- EXERCISE
Select the lines of the records containing the word "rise" and list them.
----- RECORDS FOR THIS TASK
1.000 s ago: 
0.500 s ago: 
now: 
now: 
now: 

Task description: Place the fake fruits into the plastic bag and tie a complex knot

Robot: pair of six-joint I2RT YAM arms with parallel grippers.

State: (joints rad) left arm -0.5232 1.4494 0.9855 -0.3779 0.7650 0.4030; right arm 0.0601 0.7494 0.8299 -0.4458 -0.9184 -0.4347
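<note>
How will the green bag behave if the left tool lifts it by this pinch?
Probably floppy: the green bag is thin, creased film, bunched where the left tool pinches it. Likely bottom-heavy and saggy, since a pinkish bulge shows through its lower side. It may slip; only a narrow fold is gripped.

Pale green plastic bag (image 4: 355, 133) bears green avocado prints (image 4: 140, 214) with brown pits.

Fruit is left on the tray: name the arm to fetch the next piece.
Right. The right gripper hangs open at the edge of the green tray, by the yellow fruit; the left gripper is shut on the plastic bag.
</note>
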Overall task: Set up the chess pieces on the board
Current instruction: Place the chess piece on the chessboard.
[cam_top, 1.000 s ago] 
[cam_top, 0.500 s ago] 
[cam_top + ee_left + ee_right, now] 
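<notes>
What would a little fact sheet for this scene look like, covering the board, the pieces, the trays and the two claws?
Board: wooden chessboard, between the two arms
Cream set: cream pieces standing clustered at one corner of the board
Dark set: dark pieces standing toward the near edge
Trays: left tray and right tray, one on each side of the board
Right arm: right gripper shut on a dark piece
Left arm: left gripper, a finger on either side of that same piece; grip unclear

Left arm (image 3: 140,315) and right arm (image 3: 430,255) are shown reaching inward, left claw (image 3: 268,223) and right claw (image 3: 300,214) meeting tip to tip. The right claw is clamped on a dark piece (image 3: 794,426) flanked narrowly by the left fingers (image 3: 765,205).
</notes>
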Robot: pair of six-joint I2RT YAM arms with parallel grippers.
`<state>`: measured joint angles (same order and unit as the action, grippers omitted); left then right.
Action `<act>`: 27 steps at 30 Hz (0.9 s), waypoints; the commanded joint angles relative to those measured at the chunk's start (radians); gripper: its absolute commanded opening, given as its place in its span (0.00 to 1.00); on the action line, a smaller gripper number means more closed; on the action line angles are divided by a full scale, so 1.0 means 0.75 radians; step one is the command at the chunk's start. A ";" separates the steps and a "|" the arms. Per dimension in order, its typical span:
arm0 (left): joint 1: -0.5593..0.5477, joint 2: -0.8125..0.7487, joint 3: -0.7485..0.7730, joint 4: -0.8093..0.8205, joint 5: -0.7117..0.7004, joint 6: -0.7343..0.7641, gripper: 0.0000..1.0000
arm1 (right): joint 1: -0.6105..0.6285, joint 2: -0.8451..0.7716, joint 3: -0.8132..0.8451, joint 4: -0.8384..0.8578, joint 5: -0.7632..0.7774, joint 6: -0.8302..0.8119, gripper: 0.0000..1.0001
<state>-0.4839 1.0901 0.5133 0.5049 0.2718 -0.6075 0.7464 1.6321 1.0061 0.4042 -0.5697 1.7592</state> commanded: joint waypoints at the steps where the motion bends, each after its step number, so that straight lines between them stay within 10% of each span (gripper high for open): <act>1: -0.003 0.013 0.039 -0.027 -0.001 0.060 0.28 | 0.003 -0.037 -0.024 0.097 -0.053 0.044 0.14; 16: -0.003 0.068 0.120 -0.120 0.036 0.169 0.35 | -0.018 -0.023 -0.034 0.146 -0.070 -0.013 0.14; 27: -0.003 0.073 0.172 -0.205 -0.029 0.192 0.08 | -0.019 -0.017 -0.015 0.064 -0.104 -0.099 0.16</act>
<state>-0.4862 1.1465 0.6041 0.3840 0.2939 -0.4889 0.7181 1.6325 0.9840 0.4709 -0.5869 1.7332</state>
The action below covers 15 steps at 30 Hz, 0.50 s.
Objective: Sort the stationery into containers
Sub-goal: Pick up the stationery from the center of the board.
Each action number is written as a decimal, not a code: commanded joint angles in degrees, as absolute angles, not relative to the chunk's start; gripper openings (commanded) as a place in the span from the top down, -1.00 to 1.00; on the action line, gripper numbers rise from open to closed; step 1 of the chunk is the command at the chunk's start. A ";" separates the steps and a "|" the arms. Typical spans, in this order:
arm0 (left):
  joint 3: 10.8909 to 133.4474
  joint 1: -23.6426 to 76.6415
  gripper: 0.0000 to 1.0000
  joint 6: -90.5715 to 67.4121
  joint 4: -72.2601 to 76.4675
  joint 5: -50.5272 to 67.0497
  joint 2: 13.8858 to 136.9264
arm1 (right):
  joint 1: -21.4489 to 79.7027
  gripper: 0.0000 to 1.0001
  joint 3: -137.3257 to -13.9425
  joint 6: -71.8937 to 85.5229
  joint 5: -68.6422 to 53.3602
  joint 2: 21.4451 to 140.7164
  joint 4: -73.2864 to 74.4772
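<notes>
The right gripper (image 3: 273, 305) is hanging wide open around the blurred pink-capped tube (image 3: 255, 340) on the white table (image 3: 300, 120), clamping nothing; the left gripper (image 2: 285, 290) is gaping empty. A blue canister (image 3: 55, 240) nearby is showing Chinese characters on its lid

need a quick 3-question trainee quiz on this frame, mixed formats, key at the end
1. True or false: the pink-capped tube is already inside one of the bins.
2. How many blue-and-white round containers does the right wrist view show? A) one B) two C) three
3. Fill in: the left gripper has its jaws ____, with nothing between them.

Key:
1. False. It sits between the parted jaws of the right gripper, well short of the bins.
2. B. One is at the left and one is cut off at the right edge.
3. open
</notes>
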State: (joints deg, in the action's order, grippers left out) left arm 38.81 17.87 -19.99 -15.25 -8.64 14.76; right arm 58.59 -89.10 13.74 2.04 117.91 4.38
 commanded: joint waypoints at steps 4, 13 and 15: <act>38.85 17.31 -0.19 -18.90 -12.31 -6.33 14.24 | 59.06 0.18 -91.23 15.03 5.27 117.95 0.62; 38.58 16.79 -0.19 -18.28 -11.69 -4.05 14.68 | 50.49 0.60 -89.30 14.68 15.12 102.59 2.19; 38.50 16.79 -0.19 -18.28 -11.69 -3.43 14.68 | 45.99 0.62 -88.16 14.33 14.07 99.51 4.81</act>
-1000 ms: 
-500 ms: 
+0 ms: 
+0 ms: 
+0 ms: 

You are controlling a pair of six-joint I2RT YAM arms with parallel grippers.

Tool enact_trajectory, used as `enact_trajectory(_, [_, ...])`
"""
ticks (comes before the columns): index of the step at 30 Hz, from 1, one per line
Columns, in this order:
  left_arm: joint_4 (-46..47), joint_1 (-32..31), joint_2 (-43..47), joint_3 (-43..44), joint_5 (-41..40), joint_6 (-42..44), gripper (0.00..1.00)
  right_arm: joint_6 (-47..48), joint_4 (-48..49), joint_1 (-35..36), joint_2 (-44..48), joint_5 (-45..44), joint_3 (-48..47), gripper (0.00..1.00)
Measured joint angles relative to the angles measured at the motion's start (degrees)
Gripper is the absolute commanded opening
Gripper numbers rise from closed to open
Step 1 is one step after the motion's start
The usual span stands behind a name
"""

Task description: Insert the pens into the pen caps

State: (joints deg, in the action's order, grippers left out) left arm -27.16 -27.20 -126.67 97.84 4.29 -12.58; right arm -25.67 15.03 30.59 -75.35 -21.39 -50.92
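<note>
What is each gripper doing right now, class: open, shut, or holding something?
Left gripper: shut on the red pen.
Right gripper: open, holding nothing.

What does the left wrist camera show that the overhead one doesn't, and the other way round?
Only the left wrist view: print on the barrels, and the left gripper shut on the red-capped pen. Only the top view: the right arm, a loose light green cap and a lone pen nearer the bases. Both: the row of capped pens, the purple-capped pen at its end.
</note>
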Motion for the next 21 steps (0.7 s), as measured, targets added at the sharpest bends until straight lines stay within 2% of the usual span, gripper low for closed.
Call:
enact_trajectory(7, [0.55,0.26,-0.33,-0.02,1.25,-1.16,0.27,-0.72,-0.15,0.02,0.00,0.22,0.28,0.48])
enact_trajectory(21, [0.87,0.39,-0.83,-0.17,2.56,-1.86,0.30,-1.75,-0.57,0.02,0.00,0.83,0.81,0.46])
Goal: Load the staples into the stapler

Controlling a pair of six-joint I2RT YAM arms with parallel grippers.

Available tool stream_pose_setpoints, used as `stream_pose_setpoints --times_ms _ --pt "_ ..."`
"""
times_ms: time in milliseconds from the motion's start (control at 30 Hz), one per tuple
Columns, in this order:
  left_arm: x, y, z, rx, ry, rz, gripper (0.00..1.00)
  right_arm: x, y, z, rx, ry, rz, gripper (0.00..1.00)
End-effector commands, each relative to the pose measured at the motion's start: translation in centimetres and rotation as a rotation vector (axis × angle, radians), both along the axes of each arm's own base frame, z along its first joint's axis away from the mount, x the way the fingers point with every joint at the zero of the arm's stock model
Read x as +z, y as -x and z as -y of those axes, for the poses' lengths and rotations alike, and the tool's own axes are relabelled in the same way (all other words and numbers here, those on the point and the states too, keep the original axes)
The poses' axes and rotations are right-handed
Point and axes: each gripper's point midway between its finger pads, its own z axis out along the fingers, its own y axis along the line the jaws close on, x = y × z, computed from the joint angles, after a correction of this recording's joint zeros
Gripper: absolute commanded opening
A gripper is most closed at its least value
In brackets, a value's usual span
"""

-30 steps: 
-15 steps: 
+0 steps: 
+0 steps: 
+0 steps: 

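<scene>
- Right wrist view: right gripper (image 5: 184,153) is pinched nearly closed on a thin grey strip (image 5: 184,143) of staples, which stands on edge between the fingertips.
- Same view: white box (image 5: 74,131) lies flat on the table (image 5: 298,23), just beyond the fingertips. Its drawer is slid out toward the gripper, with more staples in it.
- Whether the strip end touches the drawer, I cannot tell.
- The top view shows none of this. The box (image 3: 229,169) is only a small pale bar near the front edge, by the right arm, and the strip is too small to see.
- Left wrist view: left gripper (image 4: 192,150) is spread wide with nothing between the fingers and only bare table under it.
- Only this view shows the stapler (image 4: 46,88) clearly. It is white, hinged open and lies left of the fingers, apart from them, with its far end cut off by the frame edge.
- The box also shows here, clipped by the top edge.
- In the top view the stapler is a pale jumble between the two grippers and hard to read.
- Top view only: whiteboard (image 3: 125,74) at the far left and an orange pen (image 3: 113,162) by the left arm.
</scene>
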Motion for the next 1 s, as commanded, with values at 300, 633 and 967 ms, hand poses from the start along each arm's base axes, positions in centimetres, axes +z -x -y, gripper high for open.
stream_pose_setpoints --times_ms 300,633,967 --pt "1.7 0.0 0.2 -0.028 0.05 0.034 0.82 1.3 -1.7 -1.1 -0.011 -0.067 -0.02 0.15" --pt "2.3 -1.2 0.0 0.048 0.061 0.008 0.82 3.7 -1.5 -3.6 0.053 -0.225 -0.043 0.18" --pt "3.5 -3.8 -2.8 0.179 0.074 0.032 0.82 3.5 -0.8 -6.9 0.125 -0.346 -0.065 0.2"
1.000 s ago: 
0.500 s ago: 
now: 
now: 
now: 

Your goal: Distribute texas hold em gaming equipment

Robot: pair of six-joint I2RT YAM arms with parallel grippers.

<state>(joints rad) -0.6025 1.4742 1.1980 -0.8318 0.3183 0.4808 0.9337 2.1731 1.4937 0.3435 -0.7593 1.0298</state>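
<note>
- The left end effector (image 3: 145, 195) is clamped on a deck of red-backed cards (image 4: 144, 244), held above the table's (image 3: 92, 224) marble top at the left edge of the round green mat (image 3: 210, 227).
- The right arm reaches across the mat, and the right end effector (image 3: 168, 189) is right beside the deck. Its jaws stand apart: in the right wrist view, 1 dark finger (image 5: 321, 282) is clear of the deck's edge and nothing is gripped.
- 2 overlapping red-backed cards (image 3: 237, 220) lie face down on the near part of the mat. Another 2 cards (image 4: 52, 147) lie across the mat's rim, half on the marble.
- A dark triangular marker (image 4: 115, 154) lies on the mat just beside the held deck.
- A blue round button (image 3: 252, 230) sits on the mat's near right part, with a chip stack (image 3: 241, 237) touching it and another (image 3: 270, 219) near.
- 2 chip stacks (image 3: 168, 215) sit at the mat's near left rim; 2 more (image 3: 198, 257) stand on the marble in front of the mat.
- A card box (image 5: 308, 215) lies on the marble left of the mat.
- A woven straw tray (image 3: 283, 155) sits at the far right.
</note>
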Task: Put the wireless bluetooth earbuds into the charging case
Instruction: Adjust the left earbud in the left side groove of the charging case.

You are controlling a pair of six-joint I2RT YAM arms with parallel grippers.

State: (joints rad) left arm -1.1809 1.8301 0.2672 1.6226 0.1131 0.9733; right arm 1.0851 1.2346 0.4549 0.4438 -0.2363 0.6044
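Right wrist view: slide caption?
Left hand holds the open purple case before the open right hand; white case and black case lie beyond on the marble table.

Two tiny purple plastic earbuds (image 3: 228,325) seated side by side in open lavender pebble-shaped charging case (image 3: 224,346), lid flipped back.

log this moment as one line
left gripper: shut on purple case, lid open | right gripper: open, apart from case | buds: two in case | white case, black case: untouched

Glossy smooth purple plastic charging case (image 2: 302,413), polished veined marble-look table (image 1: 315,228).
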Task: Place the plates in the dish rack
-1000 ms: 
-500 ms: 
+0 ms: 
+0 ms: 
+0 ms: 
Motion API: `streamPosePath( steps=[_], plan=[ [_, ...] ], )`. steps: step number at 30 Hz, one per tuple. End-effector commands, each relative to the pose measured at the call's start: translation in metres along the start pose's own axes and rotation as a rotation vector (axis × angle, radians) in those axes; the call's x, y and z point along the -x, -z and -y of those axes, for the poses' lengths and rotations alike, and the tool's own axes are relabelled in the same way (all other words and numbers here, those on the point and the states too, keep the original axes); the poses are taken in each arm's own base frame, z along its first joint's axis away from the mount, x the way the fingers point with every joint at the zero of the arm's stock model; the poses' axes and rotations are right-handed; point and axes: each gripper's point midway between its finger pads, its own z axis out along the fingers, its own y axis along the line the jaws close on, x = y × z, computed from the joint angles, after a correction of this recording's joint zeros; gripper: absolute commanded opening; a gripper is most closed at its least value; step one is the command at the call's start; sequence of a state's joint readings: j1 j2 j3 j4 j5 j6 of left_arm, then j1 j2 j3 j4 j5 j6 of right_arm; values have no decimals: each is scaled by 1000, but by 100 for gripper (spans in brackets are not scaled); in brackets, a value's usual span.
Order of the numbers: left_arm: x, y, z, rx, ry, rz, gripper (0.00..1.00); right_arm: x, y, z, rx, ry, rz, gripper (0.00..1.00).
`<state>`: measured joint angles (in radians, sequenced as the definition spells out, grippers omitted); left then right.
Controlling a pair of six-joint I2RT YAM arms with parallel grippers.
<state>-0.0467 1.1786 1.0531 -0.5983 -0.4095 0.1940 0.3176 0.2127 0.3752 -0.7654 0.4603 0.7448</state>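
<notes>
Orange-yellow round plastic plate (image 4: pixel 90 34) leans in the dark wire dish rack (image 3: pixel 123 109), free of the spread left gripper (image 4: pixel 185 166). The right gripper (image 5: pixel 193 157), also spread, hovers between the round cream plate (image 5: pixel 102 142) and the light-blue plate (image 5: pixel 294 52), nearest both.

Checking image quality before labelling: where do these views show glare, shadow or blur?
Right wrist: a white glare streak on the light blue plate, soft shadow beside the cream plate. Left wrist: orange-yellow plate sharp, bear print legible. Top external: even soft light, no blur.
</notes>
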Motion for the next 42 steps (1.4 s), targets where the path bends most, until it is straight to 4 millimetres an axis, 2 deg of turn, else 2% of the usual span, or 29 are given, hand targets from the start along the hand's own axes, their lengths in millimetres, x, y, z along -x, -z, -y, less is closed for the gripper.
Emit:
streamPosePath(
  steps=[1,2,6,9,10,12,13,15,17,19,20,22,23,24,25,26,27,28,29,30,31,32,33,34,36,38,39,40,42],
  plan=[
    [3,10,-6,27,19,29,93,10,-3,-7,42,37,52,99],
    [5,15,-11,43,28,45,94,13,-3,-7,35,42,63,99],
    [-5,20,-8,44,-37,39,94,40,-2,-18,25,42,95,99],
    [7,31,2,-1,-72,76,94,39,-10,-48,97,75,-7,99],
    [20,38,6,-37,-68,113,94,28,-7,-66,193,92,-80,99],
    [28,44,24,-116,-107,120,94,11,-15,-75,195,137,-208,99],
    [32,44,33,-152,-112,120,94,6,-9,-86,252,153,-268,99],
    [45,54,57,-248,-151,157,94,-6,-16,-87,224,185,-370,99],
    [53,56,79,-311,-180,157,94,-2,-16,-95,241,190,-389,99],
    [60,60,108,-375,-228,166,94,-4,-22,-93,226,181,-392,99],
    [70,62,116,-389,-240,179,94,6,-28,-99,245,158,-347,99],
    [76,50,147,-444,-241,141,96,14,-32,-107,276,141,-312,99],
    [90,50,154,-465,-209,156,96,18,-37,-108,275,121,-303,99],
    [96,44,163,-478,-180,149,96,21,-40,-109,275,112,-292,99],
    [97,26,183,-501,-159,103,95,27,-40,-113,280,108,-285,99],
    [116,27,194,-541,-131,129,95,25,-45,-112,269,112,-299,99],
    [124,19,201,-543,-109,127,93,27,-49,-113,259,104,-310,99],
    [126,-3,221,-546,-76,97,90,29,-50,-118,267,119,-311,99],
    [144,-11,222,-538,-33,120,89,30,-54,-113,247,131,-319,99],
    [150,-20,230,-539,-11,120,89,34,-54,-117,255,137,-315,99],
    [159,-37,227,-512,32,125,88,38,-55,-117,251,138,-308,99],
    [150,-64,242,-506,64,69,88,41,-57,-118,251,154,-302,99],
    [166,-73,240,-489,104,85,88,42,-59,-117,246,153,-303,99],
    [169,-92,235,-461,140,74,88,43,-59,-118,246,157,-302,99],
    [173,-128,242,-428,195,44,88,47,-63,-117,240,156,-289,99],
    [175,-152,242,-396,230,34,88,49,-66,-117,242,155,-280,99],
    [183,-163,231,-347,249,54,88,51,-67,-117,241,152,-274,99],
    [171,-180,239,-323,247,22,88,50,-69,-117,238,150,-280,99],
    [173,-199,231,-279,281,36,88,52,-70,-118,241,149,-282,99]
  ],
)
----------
- ANSWER SPACE
Each action number is written as a decimal, not a code: commanded joint angles in degrees, as absolute angles, not relative to the chunk's start; gripper openings (commanded) as a place in the span from the top down, -1.00 to 1.00; on the action line, gripper numbers rise from open to closed; step 1 of the chunk is the command at the chunk's start. A ";" separates the steps and a "|" the arms. Typical spans, in this order:
Gripper numbers rise from closed to open

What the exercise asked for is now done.